How to run effective meetings

Jane Sparrow shares 10 simple steps to holding meetings that will actually help you get stuff done

We’ve all had those weeks where we feel like we’ve been in meetings constantly. We’ve also all probably been in a meeting and questioned its value. And it’d be fair to bet that most of us have said at some point in our careers: ‘I’m in meetings so much, I don’t have enough time to get any actual work done!’

Part of making meetings effective starts right there – with a shift in our attitude towards them. If we approach meetings as being outside of the day job – a necessary evil – rather than one of a number of important elements of our work, and as an important way of communicating with those around us, we’re on the back foot to start with. Before we’ve even stepped into the meeting room, the chances of us executing it effectively are slim.

Meetings are a coming together of minds; an opportunity to exchange ideas, listen, develop thoughts and formulate action plans. With the right planning, management and follow-up, meetings could become one of your most productive activities, rather than an obstacle to your productivity.

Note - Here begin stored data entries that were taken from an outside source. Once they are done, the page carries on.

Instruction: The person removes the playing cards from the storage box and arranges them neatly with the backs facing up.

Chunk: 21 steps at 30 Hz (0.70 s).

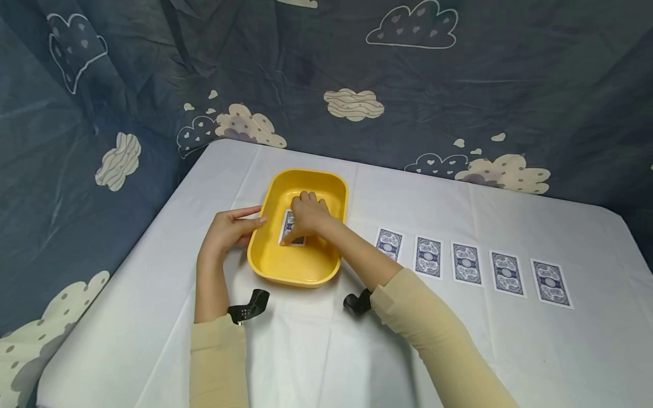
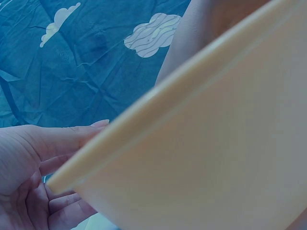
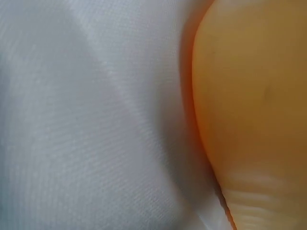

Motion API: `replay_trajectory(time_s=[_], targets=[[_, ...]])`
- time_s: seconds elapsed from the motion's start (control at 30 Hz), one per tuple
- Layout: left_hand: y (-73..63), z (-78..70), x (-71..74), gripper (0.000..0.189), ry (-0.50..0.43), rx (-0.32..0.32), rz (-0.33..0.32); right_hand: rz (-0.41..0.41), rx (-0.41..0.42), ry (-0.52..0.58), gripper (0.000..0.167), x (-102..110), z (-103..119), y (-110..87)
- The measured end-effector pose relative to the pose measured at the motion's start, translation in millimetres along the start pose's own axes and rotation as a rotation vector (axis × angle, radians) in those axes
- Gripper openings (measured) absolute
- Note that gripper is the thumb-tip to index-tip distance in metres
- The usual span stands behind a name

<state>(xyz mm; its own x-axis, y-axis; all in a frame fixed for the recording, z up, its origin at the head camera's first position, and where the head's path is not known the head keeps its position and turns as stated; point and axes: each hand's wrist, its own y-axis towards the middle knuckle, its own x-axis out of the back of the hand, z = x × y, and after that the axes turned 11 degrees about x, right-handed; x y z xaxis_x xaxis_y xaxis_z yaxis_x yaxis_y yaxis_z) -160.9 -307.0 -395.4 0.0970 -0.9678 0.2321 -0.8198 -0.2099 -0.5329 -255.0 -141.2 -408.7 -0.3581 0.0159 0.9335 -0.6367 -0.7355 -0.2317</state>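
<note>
A yellow plastic tray [image 1: 272, 266] stands on the white tablecloth. My left hand [image 1: 228, 229] holds its left rim, thumb over the edge and the other fingers outside below it; the left wrist view has this hand [image 2: 36, 167] at the tray's rim [image 2: 144, 108]. Inside the tray lies a playing card [image 1: 287, 222] with a blue patterned back. My right hand [image 1: 308, 215] reaches over the right rim and grips this card, thumb at its near left corner, fingers bent toward its far side. The hand covers much of the card. In the right wrist view only the tray's outer wall [image 3: 254, 120] shows beside the cloth.
Several face-down playing cards [image 1: 466, 264] lie in a spaced row right of the tray. The nearest card [image 1: 389, 243] is partly behind my right forearm. Dark cloud-print fabric [image 1: 306, 56] hangs behind the tablecloth [image 1: 285, 351]. Black wrist cameras [image 1: 250, 306] sit on both wrists.
</note>
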Motion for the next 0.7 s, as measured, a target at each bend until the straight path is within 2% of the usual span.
replay_trajectory(time_s=[0.37, 0.7], targets=[[1.6, 1.3, 0.2, 0.052, 0.005, 0.005, -0.002, -0.068, 0.074, -0.033, 0.084, -3, 8, -5.7], [3.5, 1.3, 0.6, 0.053, 0.017, 0.008, -0.014, -0.03, 0.109, -0.05, 0.086, -5, 13, -9.3]])
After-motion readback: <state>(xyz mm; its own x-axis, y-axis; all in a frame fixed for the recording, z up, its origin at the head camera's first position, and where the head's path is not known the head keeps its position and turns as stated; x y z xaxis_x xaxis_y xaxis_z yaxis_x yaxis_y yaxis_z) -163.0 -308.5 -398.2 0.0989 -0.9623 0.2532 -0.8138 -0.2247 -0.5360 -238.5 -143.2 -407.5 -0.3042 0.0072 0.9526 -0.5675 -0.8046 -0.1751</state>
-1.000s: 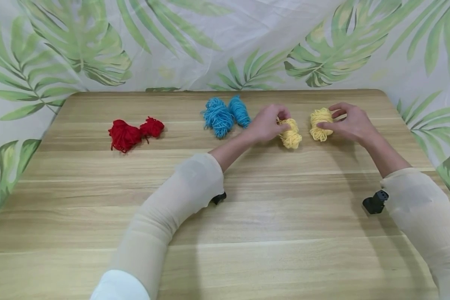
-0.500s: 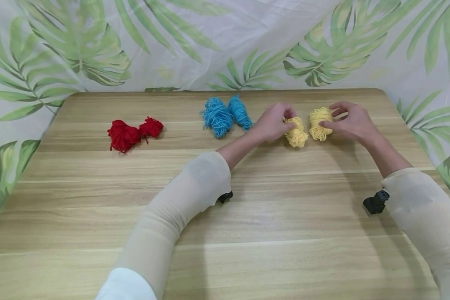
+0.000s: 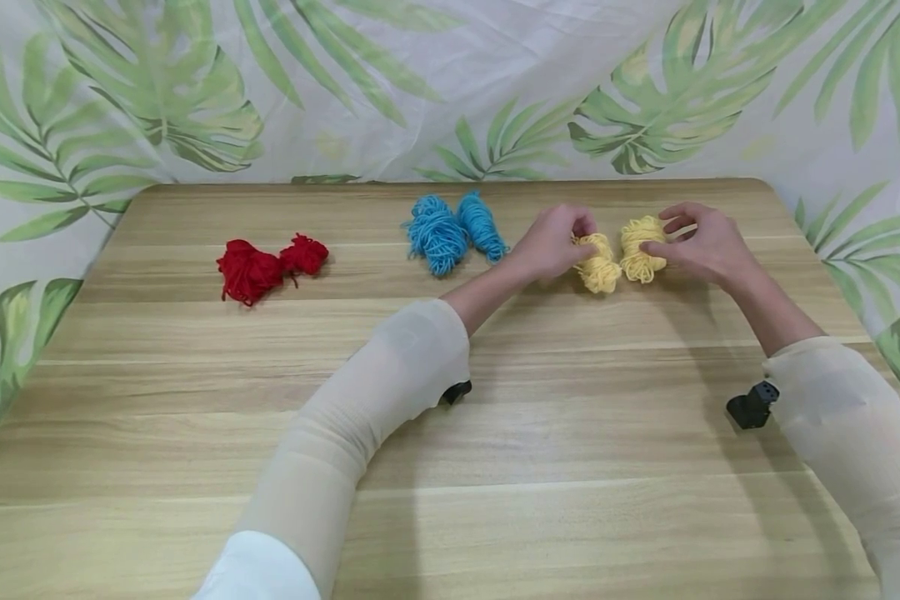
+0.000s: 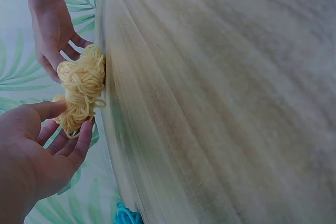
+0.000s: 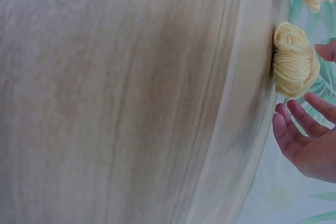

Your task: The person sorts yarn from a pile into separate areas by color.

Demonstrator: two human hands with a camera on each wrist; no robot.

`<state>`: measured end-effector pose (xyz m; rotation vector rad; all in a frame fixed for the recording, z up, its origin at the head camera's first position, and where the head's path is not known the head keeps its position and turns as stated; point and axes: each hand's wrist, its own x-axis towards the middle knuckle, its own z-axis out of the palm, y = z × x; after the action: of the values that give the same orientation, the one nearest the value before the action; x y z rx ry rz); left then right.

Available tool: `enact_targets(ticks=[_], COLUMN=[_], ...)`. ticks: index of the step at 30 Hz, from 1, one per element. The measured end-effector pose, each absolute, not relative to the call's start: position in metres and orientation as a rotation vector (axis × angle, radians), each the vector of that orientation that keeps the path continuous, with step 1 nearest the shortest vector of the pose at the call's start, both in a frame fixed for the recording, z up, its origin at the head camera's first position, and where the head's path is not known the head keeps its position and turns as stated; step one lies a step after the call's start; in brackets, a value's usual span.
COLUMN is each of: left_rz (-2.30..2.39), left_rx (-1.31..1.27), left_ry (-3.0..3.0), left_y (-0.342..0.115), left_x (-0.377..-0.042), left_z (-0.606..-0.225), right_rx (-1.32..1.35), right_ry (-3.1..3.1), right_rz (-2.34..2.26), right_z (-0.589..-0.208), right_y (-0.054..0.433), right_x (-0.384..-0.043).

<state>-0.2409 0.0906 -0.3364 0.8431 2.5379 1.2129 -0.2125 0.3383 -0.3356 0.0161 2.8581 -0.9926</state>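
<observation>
A bundle of yellow yarn (image 3: 600, 268) is pinched between the thumb and fingers of my left hand (image 3: 553, 243), on the right part of the table. Close beside it, a thin gap to the right, lies a second yellow yarn bundle (image 3: 641, 237). My right hand (image 3: 708, 243) is at that bundle's right side, with its thumb and fingers spread loosely about it. In the right wrist view, the fingers (image 5: 312, 124) are relaxed and do not close round this yellow bundle (image 5: 294, 64). The left wrist view shows the left thumb and fingers on the gripped yarn (image 4: 76, 114).
Two blue yarn bundles (image 3: 437, 235) lie side by side left of my left hand, near the table's back edge. Further left are two red yarn bundles (image 3: 249, 271), touching. The wooden table (image 3: 540, 433) ends at a leaf-patterned cloth (image 3: 495, 75) behind.
My left hand has moved a little to the right with its yellow yarn, narrowing the gap to the other yellow bundle. The right hand has stayed almost still.
</observation>
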Motion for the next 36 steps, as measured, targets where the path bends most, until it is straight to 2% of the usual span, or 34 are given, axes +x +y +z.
enact_targets(ticks=[18,36], left_rz=[1.198,1.196], left_rx=[0.741,0.743], left_ry=[2.61,2.613], left_y=[0.096,0.108], left_x=[-0.248,-0.253], left_z=[-0.342,-0.347], right_rx=[0.002,0.059], right_ry=[2.807,2.739], right_rz=[-0.973,-1.002], right_z=[-0.336,-0.333], right_y=[0.336,0.338], right_x=[-0.213,-0.212])
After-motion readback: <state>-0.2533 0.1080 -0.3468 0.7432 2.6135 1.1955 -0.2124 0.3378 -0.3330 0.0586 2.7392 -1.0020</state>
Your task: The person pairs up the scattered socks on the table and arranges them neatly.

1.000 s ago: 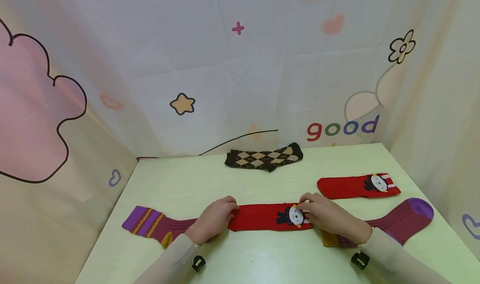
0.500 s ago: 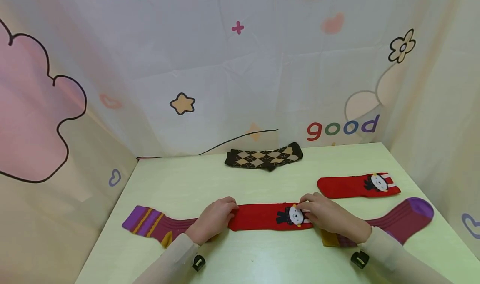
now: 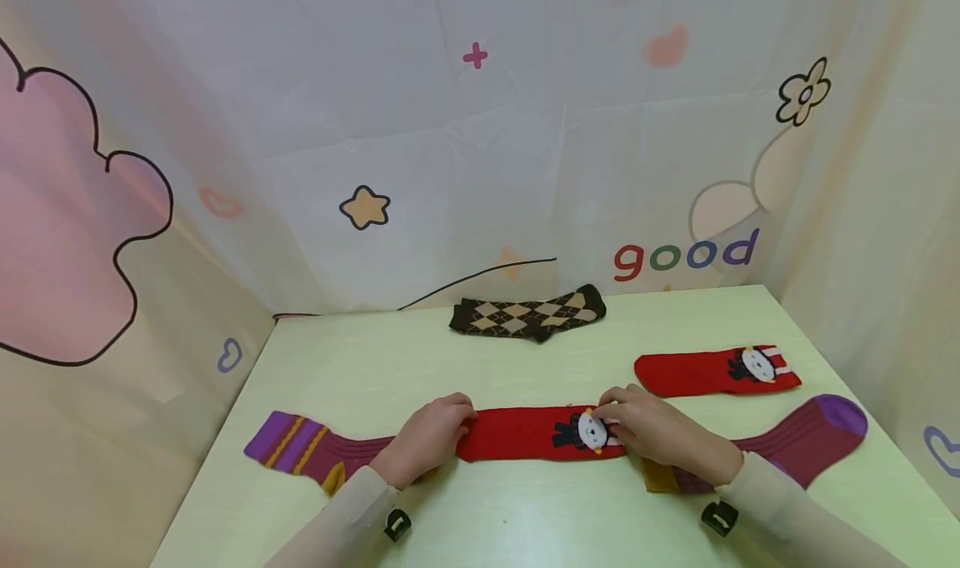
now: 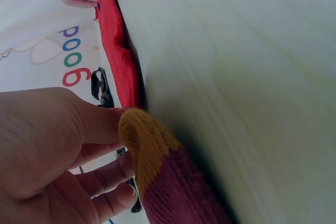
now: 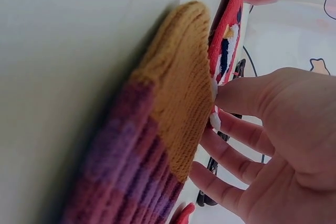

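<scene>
A red sock [image 3: 513, 435] with a white cartoon face near one end lies stretched across the middle of the table. Its plain left end is pinched by my left hand [image 3: 426, 440], thumb against a finger in the left wrist view. At the other end, beside the face, my right hand [image 3: 670, 436] pinches the white-striped cuff. Under my left wrist lies a maroon sock [image 3: 302, 445] with purple and mustard bands, partly hidden. Another maroon sock [image 3: 802, 445], purple at the toe, passes beneath my right hand; its mustard part [image 5: 181, 93] shows large in the right wrist view.
A matching red sock [image 3: 686, 375] lies behind my right hand. Brown argyle socks [image 3: 517, 319] rest near the back edge of the pale table [image 3: 360, 360]. A printed curtain [image 3: 420, 118] rises behind and along both sides.
</scene>
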The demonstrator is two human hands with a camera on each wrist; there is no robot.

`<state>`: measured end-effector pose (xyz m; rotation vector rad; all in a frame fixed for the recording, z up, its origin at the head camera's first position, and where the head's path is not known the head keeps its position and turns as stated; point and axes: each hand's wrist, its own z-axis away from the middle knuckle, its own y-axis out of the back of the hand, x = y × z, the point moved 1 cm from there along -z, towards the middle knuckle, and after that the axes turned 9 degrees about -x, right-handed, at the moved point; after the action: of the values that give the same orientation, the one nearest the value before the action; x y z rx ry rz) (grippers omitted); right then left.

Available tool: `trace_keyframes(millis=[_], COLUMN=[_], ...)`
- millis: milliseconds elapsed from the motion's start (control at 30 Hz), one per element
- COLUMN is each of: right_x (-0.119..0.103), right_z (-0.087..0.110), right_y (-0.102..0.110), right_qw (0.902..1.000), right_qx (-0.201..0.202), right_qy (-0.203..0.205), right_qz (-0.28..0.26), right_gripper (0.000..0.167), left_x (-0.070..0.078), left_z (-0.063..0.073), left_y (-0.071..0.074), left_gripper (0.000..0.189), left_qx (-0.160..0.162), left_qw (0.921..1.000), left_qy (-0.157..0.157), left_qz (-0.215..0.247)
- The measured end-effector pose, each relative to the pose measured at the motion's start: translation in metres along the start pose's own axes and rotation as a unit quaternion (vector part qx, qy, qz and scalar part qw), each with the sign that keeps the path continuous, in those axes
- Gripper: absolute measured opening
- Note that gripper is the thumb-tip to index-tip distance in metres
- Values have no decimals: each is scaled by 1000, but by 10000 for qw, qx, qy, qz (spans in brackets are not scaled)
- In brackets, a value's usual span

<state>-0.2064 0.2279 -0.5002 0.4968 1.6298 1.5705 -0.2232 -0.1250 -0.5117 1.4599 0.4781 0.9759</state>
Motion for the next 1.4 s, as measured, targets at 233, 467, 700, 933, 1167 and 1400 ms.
trace_keyframes(millis=[233, 467, 700, 933, 1167, 1400], right_x=[-2, -3, -2, -2, 0, 5], right_z=[0, 0, 0, 0, 1, 8], right_y=[1, 2, 2, 2, 8, 23], right_qw=[10000, 10000, 10000, 9999, 9999, 9999], right_qx=[-51, -55, -23, -27, -82, 136], right_qy=[-44, -24, 37, 82, 40, -29], right_qz=[-27, 10, 41, 73, 46, 23], right_gripper=[30, 30, 29, 30, 31, 34], left_x=[-1, 0, 1, 1, 0, 6], left_z=[0, 0, 0, 0, -1, -4], left_y=[-1, 0, 1, 2, 3, 10], left_gripper=[23, 23, 23, 22, 21, 23], left_qx=[-20, -9, 13, -38, 22, 398], left_qw=[10000, 10000, 10000, 9999, 9999, 9986], left_qy=[8, -15, -30, -84, -151, -361], left_qz=[57, 30, -36, -42, -24, 2])
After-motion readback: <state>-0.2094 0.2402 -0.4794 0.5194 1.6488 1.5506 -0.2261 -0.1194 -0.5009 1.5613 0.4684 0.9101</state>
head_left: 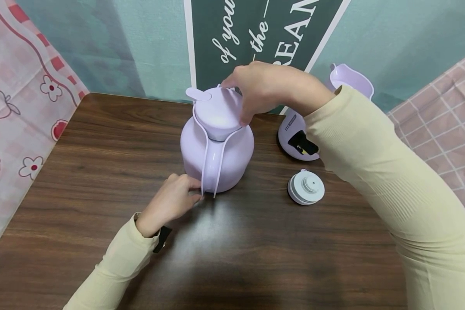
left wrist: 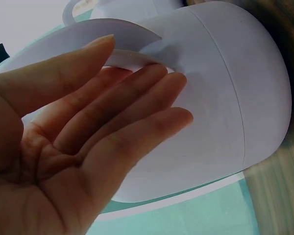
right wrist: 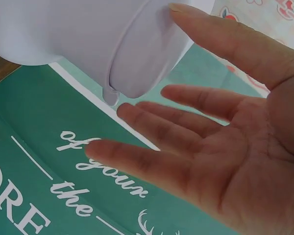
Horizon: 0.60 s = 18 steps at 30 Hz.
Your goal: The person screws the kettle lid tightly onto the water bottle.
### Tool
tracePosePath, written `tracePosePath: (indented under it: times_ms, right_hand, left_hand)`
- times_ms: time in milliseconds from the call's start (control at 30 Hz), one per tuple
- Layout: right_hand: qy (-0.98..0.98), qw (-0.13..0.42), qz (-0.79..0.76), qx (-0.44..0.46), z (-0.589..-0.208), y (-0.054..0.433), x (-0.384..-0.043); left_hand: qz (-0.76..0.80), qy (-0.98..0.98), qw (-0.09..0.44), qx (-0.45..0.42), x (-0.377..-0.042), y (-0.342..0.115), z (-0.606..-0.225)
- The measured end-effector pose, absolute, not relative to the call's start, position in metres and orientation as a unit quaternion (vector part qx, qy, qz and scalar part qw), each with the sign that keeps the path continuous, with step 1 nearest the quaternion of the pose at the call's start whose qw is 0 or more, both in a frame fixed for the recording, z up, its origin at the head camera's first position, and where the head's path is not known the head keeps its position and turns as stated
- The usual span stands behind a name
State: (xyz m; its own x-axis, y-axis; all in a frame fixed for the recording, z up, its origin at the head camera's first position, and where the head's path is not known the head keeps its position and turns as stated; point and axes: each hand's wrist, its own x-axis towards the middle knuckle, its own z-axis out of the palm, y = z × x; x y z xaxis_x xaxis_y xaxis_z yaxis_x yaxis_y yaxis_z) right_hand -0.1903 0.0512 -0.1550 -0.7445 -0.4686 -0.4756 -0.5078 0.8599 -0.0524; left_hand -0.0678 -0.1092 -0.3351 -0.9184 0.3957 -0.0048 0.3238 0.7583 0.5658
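A lilac insulated jug point(head_left: 190, 144) stands upright on the brown table, its handle point(head_left: 212, 165) towards me and a round lid point(head_left: 217, 110) with a small tab on top. My left hand point(head_left: 174, 198) is at the lower end of the handle, thumb and fingertips close against its left side. In the left wrist view its fingers point(left wrist: 152, 85) are nearly straight and spread from the thumb. My right hand point(head_left: 261, 86) reaches over to the lid's right side. The right wrist view shows the thumb touching the lid point(right wrist: 152, 54), with straight, spread fingers point(right wrist: 152, 127) apart from it.
To the right lies a small white round stopper-like part point(head_left: 307, 188) with a raised centre. Behind it a lilac appliance base point(head_left: 288, 135) is partly hidden by my right arm; a lilac cup-like piece point(head_left: 352, 82) shows beyond. A green lettered cloth point(head_left: 213, 26) hangs behind.
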Motion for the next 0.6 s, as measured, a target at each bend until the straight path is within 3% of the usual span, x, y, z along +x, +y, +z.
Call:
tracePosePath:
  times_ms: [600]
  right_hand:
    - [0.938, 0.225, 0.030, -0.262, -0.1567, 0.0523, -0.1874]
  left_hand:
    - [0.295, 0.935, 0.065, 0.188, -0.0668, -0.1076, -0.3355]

Here are my top 10 tips on running effective meetings for maximum value and output:

1. A clear objective

Have a clear meeting objective that is shared ahead of time and then reiterated at the start of the meeting. If tangents come up, record them to be picked up after the meeting to help you stay on track.

2. Time it right

Break the electronic calendar mould and try 50-minute meetings instead of the usual hour. It drives pace, gives people time to breathe and refresh before their next activity and helps to keep the focus in the room. Avoid running important meetings at 3pm, too, as that’s often when we start to tire.

3. Meet on the move

How about walking meetings? The more oxygen gets to the brain, the more ideas come out of it. Try small group meetings outdoors and on the move for a more creative, inspired output – as well as a feel-good boost from those natural endorphins.

4. Exit policy

Trial a ‘meetings exit policy’, where anyone who feels they are neither adding nor gaining value from the meeting has the liberty to leave. It can have quite an impact on active participation.

5. Rule of listening

Run respectful meetings where everyone is listened to, with zero tolerance for attendees who talk over people.

6. Device ban

Unless there’s a specific purpose for them connected with the meeting, ban the use of electronic devices. They’re nothing but a distraction.

7. Lead by example

So there’s an electronic devices ban policy for company meetings, but the CEO gets out his mobile within five minutes? Business leaders have to be on board with meeting etiquette, or it will fail at the first hurdle.

8. Unexpected guests

Think really carefully about who you invite to each meeting. Avoid the usual suspects for certain subject areas and get some fresh blood in the room. It helps move the thinking on and get it ‘out of the box’.

9. Great meetings culture

We’ve all heard about companies that have a ‘meetings culture’. Change the mindset to being one of a ‘great meetings culture’, where every meeting is made to count – or it doesn’t happen.

10. It’s a wrap

Clearly summarise the key messages and actions at the end of a meeting to ensure everyone is on the same page when they leave the room.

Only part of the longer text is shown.